Cette lamentable exposition à Perpignan confirme que le soutien apporté par le RN à la guerre génocidaire israélienne à Gaza n’a qu’une seule motivation : diffuser le racisme anti-arabe et l’islamophobie dont l’extrême droite a fait en France son fonds de commerce électoral. Comme jadis le suprémacisme blanc du FN le conduisait à admirer et à soutenir l’apartheid sud-africain, et, comme en 1940 l’antisémitisme de certains des fondateurs de ce courant politique les conduisaient à collaborer avec les nazis.


Une statue de Bigeard dans les rues de Toul ?

A Toul, comme nous l’avons rapporté, c’est une municipalité de gauche, dont le maire est un ancien membre du Parti socialiste, qui projette d’ériger dans l’espace public une statue géante du colonel parachutiste Marcel Bigeard en uniforme, l’un des symboles de la torture coloniale durant la « bataille d’Alger ». Ce projet suscite une vive opposition. Une réunion publique où sont intervenus Fabrice Riceputi et Alain Ruscio a réuni 150 personnes dans la petite ville de Toul. Une pétition est en ligne, que nous appelons à signer. La presse nationale, par exemple L’Humanité, a commencé à se saisir de cette affaire.

Réunion publique avec Fabrice Riceputi et Alain Ruscio contre la statue de Bigeard, Toul, 26 mars 2024.

Le point commun entre l’exposition de Perpignan et la statue de Toul est évidemment le déni des crimes du colonialisme. Elles illustrent, dans un cas comme dans l’autre, le véritable négationnisme historique dont on constate une fois de plus qu’il a cours très au-delà des rangs de l’extrême droite. S’agissant de la pratique de la torture en Algérie et de l’implication du colonel Marcel Bigeard, le maire de Toul n’a-t-il pas osé déclarer sur une radio locale qu’il « faudrait un débat entre historiens » pour en discuter ? Et que la statue de Bigeard pouvait être installée dans l’espace public car ce dernier « n’a jamais été condamné, au contraire de Pétain » ? Ces propos ont été tenus successivement sur Radio Déclic et devant une délégation du collectif toulois contre la statue de Bigeard.

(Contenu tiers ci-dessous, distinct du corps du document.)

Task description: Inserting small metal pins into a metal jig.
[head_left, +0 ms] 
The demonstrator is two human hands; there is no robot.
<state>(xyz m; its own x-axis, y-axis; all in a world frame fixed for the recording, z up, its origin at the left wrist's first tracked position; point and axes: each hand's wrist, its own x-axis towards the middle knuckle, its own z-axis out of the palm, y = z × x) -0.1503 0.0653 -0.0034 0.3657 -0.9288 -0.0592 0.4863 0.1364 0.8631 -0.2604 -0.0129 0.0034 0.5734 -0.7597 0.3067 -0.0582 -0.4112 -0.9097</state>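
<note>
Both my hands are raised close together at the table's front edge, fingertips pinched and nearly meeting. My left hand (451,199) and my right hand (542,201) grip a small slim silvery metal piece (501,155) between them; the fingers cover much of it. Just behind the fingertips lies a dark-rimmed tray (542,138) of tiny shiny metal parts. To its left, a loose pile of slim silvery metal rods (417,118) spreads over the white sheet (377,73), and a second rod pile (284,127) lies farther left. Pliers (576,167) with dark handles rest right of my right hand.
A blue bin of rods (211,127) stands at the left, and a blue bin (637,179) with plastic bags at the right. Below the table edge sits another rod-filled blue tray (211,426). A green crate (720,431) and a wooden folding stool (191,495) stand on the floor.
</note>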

Charlie Hebdo, le 3 avril 2024.

Le président de la République et toute la société sont interpelés

Ces propos scandaleux confirment si besoin était la pertinence de l’Appel lancé le 4 mars dernier au président Macron, à l’initiative de l’éditeur anticolonialiste historique Nils Andersson, à reconnaître et à condamner solennellement l’usage criminel de la torture par la France en Algérie. Si l’actuel président a reconnu en septembre 2018 l’instauration en 1957 à Alger d’un « système » de terreur dont Maurice Audin fut victime comme des milliers d’autres Algériens, il ne l’a manifestement pas fait avec la force et la solennité nécessaires et n’a pas été entendu par tout le monde. Cela n’a pas été l’occasion d’une réflexion des plus hautes autorités de l’Etat et des composantes de notre société. Car, dans l’espace colonial, la République française a trahi ses valeurs et cela a été rendu possible par une cécité et une complicité des grandes institutions de l’Etat, de la presque totalité des forces politiques et de la presse de ce pays. Tout n’a pas été dit par le président de la République lors de sa visite à Josette Audin en septembre 2018.

L’absence d’une réflexion collective sur cette période est une des causes, sans être la seule, qui explique l’essor de l’extrême droite en France. Et elle laisse entrevoir la possibilité de la reproduction de mécanismes funestes comparables dans notre futur.